Early Detection of Mental Stress Using Advanced Neuroimaging and Artificial Intelligence
Fares Al-Shargie

TL;DR
This study introduces novel fusion techniques combining EEG and fNIRS neuroimaging data using jICA and CCA to improve the accuracy of early mental stress detection with machine learning.
Contribution
It develops and compares new joint fusion methods (jICA and CCA) for EEG and fNIRS data, enhancing stress detection accuracy over individual modalities.
Findings
Fusion methods significantly improved classification accuracy, sensitivity, and specificity.
Functional connectivity decreased under stress, indicating potential biomarkers.
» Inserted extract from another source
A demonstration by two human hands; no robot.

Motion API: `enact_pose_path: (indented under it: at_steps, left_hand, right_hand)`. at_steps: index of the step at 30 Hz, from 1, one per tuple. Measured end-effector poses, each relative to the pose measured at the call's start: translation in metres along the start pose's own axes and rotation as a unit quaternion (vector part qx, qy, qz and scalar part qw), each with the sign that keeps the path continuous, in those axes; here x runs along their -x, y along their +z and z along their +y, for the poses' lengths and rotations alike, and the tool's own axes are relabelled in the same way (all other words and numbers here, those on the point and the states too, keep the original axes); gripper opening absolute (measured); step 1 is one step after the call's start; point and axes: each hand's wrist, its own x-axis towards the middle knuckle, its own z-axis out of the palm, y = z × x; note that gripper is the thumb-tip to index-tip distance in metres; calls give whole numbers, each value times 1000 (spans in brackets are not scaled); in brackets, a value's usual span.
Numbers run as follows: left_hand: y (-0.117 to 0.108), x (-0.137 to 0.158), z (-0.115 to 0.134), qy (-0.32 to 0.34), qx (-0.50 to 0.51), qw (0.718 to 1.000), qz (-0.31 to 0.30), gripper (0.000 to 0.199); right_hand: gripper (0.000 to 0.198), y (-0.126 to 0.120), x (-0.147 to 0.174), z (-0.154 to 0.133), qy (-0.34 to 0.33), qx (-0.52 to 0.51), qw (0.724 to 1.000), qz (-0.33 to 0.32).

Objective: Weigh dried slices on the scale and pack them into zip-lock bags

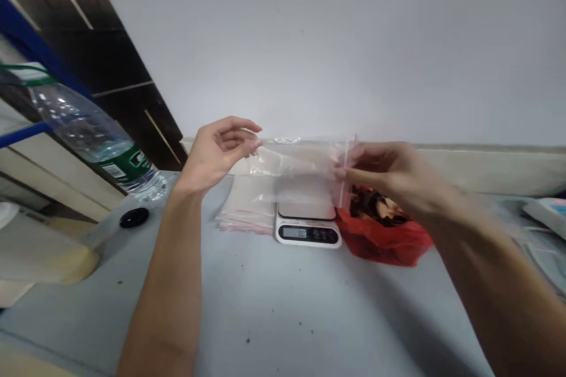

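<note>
A clear zip-lock bag point(294, 168) is stretched sideways between my two hands, above a small white digital kitchen scale point(309, 232). My left hand point(223, 150) pinches one end of the bag between thumb and fingers. At the zip end, my right hand point(380, 168) is closed on the plastic, slightly smeared by motion. Through the bag the scale's plate shows dimly; its display is lit. Left of the scale lies a stack of flat zip-lock bags point(247, 215). To its right sits an open red plastic bag point(384, 241) with dark and tan dried pieces point(382, 206) inside.
A large water bottle point(106, 141) with a green label stands at the left, near a black round lid point(134, 218) and a translucent container point(44, 247). A wall point(331, 41) rises behind the grey table point(283, 306). Blurred plastic items point(543, 247) lie far right.
</note>
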Motion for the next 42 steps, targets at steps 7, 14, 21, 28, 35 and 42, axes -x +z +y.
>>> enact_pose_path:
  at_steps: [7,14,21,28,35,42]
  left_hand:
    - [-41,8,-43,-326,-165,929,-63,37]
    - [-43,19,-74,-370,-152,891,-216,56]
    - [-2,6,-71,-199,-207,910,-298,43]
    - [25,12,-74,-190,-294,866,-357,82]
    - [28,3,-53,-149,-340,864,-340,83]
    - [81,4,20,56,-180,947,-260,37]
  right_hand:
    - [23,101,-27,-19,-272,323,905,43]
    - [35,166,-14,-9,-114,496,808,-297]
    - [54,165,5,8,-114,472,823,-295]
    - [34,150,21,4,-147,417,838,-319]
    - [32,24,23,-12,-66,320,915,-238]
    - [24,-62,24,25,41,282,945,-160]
Fusion techniques outperformed individual modality analyses with statistical significance.
Abstract
While different neuroimaging modalities have been proposed to detect mental stress, each modality experiences certain limitations. This study proposed novel approaches to detect stress based on fusion of EEG and fNIRS signals in the feature-level using joint independent component analysis (jICA) and canonical correlation analysis method (CCA) and predected the level of stress using machine-learning approach. The jICA and CCA were then developed to combine the features to detect mental stress. The jICA fusion scheme discovers relationships between modalities by utilizing ICA to identify sources from each modality that modulate in the same way across subjects. The CCA fuse information from two sets of features to discover the associations across modalities and to ultimately estimate the sources responsible for these associations. The study further explored the functional connectivity (FC)…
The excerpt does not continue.